Your goal:
The reply must return each line of the data exactly.

Source data:
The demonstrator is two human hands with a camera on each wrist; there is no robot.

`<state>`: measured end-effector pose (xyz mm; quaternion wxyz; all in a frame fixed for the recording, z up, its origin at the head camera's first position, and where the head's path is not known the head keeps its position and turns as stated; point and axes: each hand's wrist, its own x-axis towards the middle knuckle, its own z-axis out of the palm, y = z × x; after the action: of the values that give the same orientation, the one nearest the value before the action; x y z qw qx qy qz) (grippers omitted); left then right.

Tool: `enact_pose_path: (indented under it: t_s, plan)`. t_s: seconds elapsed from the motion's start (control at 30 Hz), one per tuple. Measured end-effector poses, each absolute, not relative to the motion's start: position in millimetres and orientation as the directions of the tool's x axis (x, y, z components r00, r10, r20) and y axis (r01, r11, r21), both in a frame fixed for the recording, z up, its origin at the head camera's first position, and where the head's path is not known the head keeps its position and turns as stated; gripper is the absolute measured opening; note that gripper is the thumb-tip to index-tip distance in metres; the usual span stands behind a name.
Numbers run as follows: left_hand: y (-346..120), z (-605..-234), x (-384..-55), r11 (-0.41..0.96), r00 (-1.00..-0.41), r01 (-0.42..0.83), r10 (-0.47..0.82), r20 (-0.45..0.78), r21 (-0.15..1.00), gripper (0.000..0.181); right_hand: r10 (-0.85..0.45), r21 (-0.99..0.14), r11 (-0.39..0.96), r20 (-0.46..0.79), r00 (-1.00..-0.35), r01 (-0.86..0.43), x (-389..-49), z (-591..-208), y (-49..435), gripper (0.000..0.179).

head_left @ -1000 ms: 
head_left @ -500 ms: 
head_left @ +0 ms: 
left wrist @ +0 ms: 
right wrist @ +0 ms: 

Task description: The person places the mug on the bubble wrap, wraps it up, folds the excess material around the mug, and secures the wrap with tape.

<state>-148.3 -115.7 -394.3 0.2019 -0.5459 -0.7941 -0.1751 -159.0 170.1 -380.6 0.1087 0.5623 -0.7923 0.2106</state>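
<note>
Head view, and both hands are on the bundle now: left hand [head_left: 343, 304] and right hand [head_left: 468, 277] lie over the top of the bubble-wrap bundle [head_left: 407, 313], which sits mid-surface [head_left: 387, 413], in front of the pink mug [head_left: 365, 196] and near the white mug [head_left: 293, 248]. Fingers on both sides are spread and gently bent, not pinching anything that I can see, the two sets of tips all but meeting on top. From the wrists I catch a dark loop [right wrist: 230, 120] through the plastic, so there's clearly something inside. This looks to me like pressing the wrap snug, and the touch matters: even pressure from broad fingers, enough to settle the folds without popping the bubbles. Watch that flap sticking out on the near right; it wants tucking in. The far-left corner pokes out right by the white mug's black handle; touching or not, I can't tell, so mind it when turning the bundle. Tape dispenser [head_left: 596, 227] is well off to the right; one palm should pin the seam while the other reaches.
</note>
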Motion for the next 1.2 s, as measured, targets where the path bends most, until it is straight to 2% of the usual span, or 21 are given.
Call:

Written solution:
The demonstrator is two human hands with a camera on each wrist; there is no robot.

`<state>`: measured end-effector pose (xyz mm; quaternion wxyz; all in a frame fixed for the recording, z up, its origin at the head camera's first position, and where the head's path is not known the head keeps its position and turns as stated; point and axes: each hand's wrist, its own x-axis towards the middle knuckle, its own z-axis out of the palm, y = z × x; after the action: of the values that give the same orientation, the one nearest the value before the action; x y z qw qx qy qz) (grippers omitted); left then right.

Tool: `enact_pose_path: (indented under it: t_s, plan)`. t_s: seconds elapsed from the motion's start (control at 30 Hz), one per tuple. Measured end-effector poses, each absolute, not relative to the motion's start: position in millimetres and orientation as the directions of the tool's x axis (x, y, z components r00, r10, r20) and y axis (r01, r11, r21), both in a frame fixed for the recording, z up, its origin at the head camera's first position, and where the head's path is not known the head keeps its position and turns as stated; gripper is the absolute measured opening; note that gripper is the thumb-tip to index-tip distance in metres; the usual span stands behind a name.
Numbers run as follows: left_hand: y (-346..120), z (-605..-234), x (-384..-55), r11 (-0.41..0.96), r00 (-1.00..-0.41), r01 (-0.42..0.83), r10 (-0.47..0.82), r20 (-0.45..0.78), r21 (-0.15..1.00), gripper (0.000..0.181); right_hand: r10 (-0.85..0.45), r21 (-0.99..0.14), r11 (-0.39..0.96), r20 (-0.46..0.79), r00 (-1.00..-0.35), r01 (-0.86..0.43), x (-389..-49), z (-591..-208), y (-49..435), gripper (0.000..0.179).

head_left @ -1000 ms: 
head_left @ -500 ms: 
head_left @ +0 ms: 
left wrist @ +0 ms: 
right wrist @ +0 ms: 

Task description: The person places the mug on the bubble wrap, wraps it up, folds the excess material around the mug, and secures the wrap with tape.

<state>-148.3 -115.7 -394.3 0.2019 -0.5459 -0.7941 -0.1751 -159.0 170.1 -380.6 0.1087 0.5623 -0.7923 0.2106</state>
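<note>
Head view, and both hands are on the bundle now: left hand [head_left: 343, 304] and right hand [head_left: 468, 277] lie over the top of the bubble-wrap bundle [head_left: 407, 313], which sits mid-surface [head_left: 387, 413], in front of the pink mug [head_left: 365, 196] and near the white mug [head_left: 293, 248]. Fingers on both sides are spread and gently bent, not pinching anything that I can see, the two sets of tips all but meeting on top. From the wrists I catch a dark loop [right wrist: 230, 120] through the plastic, so there's clearly something inside. This looks to me like pressing the wrap snug, and the touch matters: even pressure from broad fingers, enough to settle the folds without popping the bubbles. Watch that flap sticking out on the near right; it wants tucking in. The far-left corner pokes out right by the white mug's black handle; touching or not, I can't tell, so mind it when turning the bundle. Tape dispenser [head_left: 596, 227] is well off to the right; one palm should pin the seam while the other reaches.
</note>
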Motion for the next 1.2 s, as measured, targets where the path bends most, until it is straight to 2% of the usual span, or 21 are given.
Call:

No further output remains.